### WHAT THE TASK ASKS
In the data below, find each line carrying the string "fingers" and copy it out.

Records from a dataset

--*--

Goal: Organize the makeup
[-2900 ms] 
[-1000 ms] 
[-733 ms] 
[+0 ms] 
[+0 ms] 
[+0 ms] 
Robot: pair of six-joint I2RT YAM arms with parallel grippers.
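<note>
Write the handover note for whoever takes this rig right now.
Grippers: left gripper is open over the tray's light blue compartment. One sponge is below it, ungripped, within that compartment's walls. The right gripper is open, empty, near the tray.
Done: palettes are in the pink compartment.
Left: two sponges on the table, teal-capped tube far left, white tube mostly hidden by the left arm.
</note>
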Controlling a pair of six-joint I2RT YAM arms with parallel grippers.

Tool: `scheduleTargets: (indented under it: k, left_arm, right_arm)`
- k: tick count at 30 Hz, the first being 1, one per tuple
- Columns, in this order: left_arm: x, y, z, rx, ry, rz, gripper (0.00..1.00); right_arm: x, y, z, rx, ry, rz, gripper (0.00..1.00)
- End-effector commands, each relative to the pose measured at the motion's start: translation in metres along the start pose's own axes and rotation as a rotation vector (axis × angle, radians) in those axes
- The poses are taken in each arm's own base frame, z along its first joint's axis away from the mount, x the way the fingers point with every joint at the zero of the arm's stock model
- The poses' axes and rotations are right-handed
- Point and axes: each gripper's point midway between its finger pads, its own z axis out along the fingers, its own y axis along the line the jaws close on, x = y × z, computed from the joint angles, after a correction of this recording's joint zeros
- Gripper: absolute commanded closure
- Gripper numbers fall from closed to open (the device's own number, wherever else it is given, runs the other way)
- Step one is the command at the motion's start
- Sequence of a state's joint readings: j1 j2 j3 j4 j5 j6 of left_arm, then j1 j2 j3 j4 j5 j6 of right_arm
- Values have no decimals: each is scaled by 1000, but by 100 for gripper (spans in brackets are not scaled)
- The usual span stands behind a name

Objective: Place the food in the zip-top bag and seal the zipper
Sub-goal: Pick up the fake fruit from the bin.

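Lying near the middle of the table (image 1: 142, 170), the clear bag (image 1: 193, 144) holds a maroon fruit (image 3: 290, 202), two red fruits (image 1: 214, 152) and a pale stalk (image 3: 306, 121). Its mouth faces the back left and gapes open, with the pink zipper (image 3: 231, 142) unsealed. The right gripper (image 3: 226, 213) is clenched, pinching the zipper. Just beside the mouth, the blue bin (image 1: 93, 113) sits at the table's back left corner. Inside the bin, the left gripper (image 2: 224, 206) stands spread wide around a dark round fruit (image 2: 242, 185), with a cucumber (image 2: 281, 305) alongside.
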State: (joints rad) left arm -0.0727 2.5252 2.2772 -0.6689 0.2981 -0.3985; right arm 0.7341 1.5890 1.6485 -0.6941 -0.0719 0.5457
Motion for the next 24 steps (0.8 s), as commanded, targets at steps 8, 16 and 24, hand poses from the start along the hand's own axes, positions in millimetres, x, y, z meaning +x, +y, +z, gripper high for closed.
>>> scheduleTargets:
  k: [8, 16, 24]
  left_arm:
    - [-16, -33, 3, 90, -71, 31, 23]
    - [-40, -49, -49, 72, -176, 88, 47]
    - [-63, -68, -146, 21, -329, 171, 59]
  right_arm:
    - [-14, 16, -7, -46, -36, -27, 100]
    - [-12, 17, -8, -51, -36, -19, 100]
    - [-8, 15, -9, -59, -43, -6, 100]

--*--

### RESPONSE BOX
- The poses are taken in each arm's own base frame, z along its first joint's axis away from the mount, x the way the fingers point with every joint at the zero of the arm's stock model
- Point and axes: each gripper's point midway between its finger pads, its own z axis out along the fingers, its own y axis along the line the jaws close on, x = y × z, computed from the joint angles, after a correction of this recording's joint zeros

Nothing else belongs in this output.